■ What is expected:
Write the data below out in full, exactly as it stands.

*** Opening of Data section ***

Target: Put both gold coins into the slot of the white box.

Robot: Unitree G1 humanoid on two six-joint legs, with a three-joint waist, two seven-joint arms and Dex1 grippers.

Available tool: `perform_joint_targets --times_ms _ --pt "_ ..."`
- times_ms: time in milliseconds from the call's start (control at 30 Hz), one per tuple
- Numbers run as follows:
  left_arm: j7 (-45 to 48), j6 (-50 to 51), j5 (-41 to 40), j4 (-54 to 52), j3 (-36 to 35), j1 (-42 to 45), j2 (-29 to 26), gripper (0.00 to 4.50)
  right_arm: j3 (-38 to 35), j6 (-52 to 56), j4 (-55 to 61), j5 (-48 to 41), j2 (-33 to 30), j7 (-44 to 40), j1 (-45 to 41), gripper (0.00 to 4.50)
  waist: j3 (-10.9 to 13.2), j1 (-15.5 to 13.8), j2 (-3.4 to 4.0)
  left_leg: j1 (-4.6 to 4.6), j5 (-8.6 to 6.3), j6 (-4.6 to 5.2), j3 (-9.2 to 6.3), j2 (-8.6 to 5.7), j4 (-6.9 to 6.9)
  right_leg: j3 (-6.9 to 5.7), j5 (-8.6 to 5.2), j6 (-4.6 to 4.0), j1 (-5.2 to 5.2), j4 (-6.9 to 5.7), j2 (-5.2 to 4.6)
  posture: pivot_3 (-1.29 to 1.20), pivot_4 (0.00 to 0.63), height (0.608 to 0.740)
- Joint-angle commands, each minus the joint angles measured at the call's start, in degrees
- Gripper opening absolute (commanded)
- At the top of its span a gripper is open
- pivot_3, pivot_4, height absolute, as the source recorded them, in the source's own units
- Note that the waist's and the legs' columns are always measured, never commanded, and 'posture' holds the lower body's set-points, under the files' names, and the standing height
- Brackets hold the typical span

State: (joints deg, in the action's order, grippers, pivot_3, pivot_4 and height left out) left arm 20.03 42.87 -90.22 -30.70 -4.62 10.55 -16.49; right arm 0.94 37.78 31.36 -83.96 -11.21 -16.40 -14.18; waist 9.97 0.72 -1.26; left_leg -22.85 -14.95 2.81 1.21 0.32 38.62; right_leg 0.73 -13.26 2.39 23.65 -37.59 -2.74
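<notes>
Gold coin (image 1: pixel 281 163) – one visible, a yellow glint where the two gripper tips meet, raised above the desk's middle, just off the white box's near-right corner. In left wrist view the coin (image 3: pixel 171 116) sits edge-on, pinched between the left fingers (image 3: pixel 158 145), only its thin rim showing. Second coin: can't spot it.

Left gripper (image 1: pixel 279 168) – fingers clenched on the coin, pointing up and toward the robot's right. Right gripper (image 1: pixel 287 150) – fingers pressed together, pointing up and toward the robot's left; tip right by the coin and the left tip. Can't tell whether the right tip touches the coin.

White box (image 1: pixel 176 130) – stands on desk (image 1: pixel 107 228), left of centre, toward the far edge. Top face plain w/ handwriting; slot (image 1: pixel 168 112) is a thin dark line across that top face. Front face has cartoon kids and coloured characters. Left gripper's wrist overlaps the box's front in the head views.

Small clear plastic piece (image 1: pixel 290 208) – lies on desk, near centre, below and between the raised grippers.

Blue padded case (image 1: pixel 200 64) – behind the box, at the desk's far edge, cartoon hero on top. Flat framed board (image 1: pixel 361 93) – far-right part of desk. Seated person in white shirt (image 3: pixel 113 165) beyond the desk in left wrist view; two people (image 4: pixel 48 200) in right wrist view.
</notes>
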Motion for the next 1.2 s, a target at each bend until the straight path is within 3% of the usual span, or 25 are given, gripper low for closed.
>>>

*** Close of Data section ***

■ Result of the exercise:
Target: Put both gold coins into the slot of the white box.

Robot: Unitree G1 humanoid on two six-joint legs, with a three-joint waist, two seven-joint arms and Dex1 grippers.

Available tool: `perform_joint_targets --times_ms _ --pt "_ ..."`
- times_ms: time in milliseconds from the call's start (control at 30 Hz), one per tuple
- Numbers run as follows:
  left_arm: j7 (-45 to 48), j6 (-50 to 51), j5 (-41 to 40), j4 (-54 to 52), j3 (-36 to 35), j1 (-42 to 45), j2 (-29 to 26), gripper (0.00 to 4.50)
  right_arm: j3 (-38 to 35), j6 (-52 to 56), j4 (-55 to 61), j5 (-48 to 41), j2 (-33 to 30), j7 (-44 to 40), j1 (-45 to 41), gripper (0.00 to 4.50)
  waist: j3 (-10.9 to 13.2), j1 (-15.5 to 13.8), j2 (-3.4 to 4.0)
  left_leg: j1 (-4.6 to 4.6), j5 (-8.6 to 6.3), j6 (-4.6 to 5.2), j3 (-9.2 to 6.3), j2 (-8.6 to 5.7), j4 (-6.9 to 6.9)
  right_leg: j3 (-6.9 to 5.7), j5 (-8.6 to 5.2), j6 (-4.6 to 4.0), j1 (-5.2 to 5.2), j4 (-6.9 to 5.7), j2 (-5.2 to 4.6)
  posture: pivot_3 (-1.29 to 1.20), pivot_4 (0.00 to 0.63), height (0.608 to 0.740)
- Joint-angle commands, each minus the joint angles measured at the call's start, in degrees
- Gripper opening absolute (commanded)
- At the top of its span a gripper is open
- pivot_3, pivot_4, height absolute, as the source recorded them, in the source's own units
- Note that the waist's and the legs' columns are always measured, never commanded, and 'posture' holds the lower body's set-points, under the files' names, and the standing height
- Brackets hold the typical span

State: (joints deg, in the action's order, grippers, pivot_3, pivot_4 and height left out) left arm 20.03 42.87 -90.22 -30.70 -4.62 10.55 -16.49; right arm 0.94 37.78 31.36 -83.96 -11.21 -16.40 -14.18; waist 9.97 0.72 -1.26; left_leg -22.85 -14.95 2.81 1.21 0.32 38.62; right_leg 0.73 -13.26 2.39 23.65 -37.59 -2.74
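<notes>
Gold coin (image 1: pixel 281 163) – one visible, a yellow glint where the two gripper tips meet, raised above the desk's middle, just off the white box's near-right corner. In left wrist view the coin (image 3: pixel 171 116) sits edge-on, pinched between the left fingers (image 3: pixel 158 145), only its thin rim showing. Second coin: can't spot it.

Left gripper (image 1: pixel 279 168) – fingers clenched on the coin, pointing up and toward the robot's right. Right gripper (image 1: pixel 287 150) – fingers pressed together, pointing up and toward the robot's left; tip right by the coin and the left tip. Can't tell whether the right tip touches the coin.

White box (image 1: pixel 176 130) – stands on desk (image 1: pixel 107 228), left of centre, toward the far edge. Top face plain w/ handwriting; slot (image 1: pixel 168 112) is a thin dark line across that top face. Front face has cartoon kids and coloured characters. Left gripper's wrist overlaps the box's front in the head views.

Small clear plastic piece (image 1: pixel 290 208) – lies on desk, near centre, below and between the raised grippers.

Blue padded case (image 1: pixel 200 64) – behind the box, at the desk's far edge, cartoon hero on top. Flat framed board (image 1: pixel 361 93) – far-right part of desk. Seated person in white shirt (image 3: pixel 113 165) beyond the desk in left wrist view; two people (image 4: pixel 48 200) in right wrist view.
</notes>
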Motion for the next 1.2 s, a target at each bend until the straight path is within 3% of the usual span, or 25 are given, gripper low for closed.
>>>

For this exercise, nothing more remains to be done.